● **ABOUT THIS TASK**
Filter the entries below down to the lines that hold "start".

● **EXERCISE INPUTS**
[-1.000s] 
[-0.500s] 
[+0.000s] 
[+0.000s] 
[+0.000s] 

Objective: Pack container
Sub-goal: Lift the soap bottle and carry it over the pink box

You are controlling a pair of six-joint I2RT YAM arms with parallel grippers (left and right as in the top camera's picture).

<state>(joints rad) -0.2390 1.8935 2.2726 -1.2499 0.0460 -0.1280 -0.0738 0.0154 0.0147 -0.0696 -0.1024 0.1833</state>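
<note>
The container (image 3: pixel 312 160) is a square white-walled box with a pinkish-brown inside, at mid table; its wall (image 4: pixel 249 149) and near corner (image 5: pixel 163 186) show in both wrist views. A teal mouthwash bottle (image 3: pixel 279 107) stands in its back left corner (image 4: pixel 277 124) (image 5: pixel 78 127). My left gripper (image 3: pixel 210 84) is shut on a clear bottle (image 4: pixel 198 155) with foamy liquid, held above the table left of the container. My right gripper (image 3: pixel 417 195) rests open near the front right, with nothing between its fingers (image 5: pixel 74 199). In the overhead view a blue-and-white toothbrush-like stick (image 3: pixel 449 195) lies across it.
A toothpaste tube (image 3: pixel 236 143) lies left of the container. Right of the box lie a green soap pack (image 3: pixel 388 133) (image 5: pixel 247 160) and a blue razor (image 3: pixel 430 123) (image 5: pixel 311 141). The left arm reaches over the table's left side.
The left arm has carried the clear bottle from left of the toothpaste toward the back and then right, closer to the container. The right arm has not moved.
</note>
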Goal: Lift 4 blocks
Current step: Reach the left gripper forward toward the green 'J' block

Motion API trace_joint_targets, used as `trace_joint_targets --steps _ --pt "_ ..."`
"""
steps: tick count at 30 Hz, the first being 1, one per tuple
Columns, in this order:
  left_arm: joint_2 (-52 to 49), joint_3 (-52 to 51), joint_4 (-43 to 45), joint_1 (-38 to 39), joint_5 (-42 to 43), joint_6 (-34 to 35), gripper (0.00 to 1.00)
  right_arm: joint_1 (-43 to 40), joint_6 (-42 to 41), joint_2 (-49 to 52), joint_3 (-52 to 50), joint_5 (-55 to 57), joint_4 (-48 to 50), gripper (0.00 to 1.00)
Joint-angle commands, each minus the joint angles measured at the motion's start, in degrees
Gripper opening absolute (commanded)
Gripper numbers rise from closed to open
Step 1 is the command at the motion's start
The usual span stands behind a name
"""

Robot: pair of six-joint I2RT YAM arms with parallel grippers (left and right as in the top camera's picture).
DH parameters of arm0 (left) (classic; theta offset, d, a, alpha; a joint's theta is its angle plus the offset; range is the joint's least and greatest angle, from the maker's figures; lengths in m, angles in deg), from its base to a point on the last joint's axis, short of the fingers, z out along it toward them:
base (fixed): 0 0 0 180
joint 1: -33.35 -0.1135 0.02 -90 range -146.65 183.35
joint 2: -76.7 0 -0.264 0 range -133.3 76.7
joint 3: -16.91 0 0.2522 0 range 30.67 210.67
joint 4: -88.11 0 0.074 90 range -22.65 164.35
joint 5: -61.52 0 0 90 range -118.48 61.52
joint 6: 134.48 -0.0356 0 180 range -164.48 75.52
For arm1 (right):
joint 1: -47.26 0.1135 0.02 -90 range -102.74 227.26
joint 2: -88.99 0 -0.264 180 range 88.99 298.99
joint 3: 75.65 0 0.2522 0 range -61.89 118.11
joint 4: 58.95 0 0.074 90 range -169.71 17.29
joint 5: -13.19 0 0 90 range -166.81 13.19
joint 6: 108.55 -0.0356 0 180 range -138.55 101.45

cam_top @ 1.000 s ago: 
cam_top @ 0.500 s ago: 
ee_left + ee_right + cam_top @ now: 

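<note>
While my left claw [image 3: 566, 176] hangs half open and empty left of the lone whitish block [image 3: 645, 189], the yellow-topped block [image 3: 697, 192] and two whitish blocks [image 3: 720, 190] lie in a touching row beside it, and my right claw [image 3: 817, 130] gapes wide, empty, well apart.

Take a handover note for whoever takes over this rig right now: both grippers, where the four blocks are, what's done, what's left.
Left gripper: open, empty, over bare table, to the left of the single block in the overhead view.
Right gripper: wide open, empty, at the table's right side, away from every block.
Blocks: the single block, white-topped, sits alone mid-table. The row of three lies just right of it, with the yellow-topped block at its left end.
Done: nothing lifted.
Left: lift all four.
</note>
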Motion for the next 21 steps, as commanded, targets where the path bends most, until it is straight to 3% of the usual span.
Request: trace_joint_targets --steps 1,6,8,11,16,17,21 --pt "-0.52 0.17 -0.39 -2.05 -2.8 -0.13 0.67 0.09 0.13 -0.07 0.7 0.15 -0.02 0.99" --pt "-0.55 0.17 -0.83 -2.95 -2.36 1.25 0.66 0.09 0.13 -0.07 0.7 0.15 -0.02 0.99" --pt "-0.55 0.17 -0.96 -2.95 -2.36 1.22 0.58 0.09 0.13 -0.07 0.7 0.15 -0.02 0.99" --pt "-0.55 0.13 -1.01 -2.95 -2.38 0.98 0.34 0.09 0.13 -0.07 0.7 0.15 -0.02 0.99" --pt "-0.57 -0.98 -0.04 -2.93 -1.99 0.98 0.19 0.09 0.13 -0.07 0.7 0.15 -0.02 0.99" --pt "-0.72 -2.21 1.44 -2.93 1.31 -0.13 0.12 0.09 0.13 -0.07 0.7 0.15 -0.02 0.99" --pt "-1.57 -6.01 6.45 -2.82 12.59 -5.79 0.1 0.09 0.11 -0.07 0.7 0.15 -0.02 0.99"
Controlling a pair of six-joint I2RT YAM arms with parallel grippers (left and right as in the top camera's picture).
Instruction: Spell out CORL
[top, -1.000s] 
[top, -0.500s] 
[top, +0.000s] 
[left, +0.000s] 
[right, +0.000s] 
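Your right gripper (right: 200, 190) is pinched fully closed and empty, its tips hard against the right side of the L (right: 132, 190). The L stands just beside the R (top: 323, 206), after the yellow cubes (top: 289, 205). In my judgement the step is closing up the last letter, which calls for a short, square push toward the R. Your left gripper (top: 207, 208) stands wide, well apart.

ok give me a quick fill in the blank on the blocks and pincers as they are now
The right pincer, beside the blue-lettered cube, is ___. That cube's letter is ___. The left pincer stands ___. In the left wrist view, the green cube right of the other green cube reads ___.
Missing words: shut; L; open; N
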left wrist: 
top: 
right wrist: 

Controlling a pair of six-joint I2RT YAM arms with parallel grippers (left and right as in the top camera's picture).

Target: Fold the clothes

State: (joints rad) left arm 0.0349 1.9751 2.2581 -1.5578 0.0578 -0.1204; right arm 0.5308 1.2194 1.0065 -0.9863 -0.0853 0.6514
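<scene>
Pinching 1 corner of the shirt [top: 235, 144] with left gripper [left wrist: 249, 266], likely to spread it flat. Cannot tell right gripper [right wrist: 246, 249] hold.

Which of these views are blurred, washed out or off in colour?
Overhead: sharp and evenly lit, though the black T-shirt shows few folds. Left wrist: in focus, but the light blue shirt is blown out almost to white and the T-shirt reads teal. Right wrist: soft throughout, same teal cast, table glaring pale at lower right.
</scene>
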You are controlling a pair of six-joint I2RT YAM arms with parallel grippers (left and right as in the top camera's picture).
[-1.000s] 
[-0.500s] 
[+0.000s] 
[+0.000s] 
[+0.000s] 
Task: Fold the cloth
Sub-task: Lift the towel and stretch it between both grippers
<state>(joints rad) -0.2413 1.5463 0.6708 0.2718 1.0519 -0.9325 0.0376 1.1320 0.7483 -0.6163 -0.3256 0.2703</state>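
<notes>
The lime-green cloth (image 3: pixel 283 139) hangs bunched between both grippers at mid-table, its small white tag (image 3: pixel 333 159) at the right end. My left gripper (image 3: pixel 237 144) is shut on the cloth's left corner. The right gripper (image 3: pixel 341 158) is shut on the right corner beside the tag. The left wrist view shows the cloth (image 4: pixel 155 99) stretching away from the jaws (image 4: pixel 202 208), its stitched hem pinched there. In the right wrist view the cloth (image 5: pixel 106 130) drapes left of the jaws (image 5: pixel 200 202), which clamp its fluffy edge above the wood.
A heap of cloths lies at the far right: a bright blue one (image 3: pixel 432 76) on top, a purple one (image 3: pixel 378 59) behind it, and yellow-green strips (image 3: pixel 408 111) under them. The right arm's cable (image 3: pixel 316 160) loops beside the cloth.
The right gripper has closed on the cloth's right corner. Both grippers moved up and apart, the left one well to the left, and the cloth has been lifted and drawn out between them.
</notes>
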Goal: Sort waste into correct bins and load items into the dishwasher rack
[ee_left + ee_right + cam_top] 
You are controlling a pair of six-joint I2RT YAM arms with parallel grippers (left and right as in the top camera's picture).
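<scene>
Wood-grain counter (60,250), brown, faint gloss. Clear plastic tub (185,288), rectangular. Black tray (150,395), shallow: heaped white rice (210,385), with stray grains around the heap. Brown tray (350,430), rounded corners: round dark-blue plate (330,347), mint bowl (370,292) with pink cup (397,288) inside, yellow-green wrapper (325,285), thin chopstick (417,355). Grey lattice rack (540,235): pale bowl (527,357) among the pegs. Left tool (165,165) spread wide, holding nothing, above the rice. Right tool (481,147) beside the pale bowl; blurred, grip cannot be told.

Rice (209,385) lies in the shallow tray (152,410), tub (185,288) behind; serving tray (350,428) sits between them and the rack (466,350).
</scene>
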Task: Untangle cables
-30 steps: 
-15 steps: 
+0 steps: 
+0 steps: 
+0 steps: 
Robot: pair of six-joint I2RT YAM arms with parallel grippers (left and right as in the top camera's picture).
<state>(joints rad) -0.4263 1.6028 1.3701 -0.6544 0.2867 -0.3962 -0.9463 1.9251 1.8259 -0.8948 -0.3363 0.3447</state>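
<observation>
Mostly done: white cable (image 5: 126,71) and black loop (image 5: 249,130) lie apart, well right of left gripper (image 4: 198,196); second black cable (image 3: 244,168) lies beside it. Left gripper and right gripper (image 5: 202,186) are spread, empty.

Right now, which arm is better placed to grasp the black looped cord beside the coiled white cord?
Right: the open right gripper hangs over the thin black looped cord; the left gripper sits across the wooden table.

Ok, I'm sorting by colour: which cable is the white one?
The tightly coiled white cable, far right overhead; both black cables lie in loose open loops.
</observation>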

● **RESULT**
Joint-angle commands, each minus the joint angles measured at the motion's start, in degrees
Step 1 is the command at the motion's start

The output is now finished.